The test suites TC10 and TC12 have the same training set that contains 480 samples of illuminant ‘inca’ in total. Therefore, they have the same distant weights. Table 1 presents the correct classification rates of the different parts of the proposed method with different sampling points P and radius R. An image pyramid with four levels was used. For each Ms-LBP riu2 P,R operator, the distant weights were computed by normalizing the combination of the correct classification rates and the corresponding pyramid weights. Taking the Ms-LBP riu2 8,1 operator for example, the weights of different parts of the Ms-LBP riu2 8,1 from level 0 to level 3 are: 0.273, 0.306, 0.126, 0.148, 0.045, 0.064, 0.017 and 0.022, respectively. Similarly, the weights of the proposed method with other parameters can also be calculated according to the Algorithm 1. The parts of the proposed method in the lower levels have been set higher weights than those in the high levels. The reason lies in the image pyramid. The lower levels of the image pyramid supply the details of a texture. These details contain a lot of information of the texture. In addition, the proposed method uses the distribution of patterns to describe the texture. The distributions at high levels are unstable, because the number of pixels at high levels is very small. Therefore, the high levels are set low weights. The stability of the distribution can be seen from the results of different levels in Table 1. Results in Table 1 show that the correct classification rates deteriorate rapidly with the increase of levels, because the sizes of sub-images at high levels are too small to supply enough statistics of structures. Four elliptical sampling regions cause more anisotropic information to be extracted and give a good performance to the anisotropic parts in the image pyramid. Therefore, it can be found that the classification rates of anisotropic parts are usually higher than the results of isotropic parts at the same levels of the image pyramid.

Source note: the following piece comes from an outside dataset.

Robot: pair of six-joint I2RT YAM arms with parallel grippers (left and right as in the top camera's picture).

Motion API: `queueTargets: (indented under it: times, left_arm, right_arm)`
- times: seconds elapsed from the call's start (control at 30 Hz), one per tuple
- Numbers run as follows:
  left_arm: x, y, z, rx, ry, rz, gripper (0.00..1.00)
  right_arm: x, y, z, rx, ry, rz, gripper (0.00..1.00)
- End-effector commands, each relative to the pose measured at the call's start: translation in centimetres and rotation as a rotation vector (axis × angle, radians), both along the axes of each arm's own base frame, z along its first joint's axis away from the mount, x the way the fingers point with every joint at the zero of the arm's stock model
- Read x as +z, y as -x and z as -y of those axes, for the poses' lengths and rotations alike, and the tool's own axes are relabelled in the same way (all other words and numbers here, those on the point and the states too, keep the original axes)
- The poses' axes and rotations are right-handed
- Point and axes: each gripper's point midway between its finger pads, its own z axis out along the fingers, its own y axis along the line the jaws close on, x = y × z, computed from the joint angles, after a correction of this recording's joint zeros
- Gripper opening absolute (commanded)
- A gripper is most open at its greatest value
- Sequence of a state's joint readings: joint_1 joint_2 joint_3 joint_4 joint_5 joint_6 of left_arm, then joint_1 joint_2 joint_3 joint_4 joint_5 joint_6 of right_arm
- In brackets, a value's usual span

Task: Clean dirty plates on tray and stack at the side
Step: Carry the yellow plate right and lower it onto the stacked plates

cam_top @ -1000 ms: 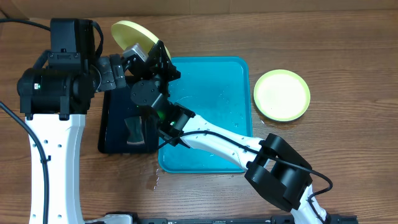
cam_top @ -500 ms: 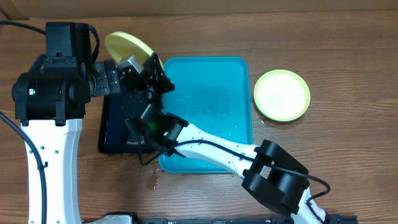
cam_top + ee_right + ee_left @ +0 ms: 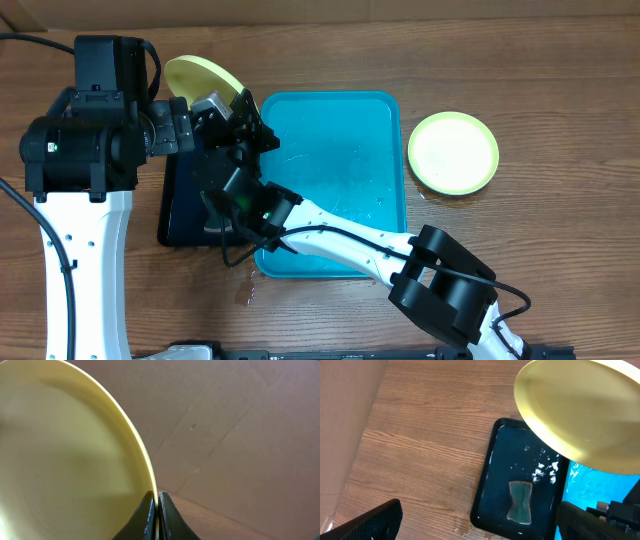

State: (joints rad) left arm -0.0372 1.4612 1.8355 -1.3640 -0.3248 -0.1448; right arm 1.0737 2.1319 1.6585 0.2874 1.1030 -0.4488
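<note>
Plates in view number two, both yellow-green. The held plate is raised off the table and tilted. From overhead it sits over the far left corner of the black tray, just left of the turquoise tray.

The right gripper is clamped on this plate's rim. In its wrist view both fingers are pressed together on the thin edge, the plate's face fills the left of the picture, and brown cardboard lies behind.

The left gripper stands fully spread and holds nothing. Its two dark fingers show at the bottom corners of the wrist view. The held plate lies above and to the right of them, not between them.

The second plate lies flat on the table, just right of the turquoise tray and apart from both grippers.

No plate lies on the visible part of the turquoise tray, which the right arm crosses. Its surface shows wet streaks.

A grey-green sponge lies in the black tray, with droplets near it. A small wet patch marks the table at the near left corner of the turquoise tray
</note>
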Motion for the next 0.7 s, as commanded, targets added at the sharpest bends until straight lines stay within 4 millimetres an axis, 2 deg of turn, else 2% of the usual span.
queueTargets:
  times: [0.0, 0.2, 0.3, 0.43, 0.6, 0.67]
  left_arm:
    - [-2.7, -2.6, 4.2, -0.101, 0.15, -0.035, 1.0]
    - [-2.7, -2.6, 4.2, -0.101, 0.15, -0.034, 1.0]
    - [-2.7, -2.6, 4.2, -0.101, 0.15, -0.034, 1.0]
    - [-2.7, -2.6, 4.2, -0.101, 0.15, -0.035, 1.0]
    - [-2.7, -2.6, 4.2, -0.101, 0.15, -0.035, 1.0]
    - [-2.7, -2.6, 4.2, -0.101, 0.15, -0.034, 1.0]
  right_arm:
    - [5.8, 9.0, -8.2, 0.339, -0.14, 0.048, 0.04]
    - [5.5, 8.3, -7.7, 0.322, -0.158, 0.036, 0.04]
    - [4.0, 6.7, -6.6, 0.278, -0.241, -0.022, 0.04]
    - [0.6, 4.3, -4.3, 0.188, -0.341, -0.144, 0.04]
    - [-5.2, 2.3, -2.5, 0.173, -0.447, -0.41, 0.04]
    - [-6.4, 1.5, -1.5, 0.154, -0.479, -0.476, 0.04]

Table 1 Correct classification rates of different parts of the Ms-LBP riu2 P,R operators on the training set of the TC10 and TC12 test suites

Table 2 gives the results of different methods on the TC10 and TC12 test suites. The results of all the LBP-based methods with the multi-resolution technique are also presented in Table 2. The multi-resolution technique [20] is an effective tool to enhance the performance of LBP methods. The LBP methods with the multi-resolution technique combine the features provided by multiple LBP operators of varying parameters (P, R). The high scores 98.89 and 98.52% are obtained by the Ms-LBP riu216,2 operator on TC12t and TC12h, respectively. For TC10, the combination of Ms-LBP riu216,2,nw and Ms-LBP riu224,3,nw provides the best score, 99.64%. The superiority of our method is obvious on the test suite TC12, which contains both illuminant and rotation-variant textures. Textures captured under different illuminant usually have different microstructures, but their macrostructures are very similar. Thus, compared with other operators, our method works well on testing sets TC12.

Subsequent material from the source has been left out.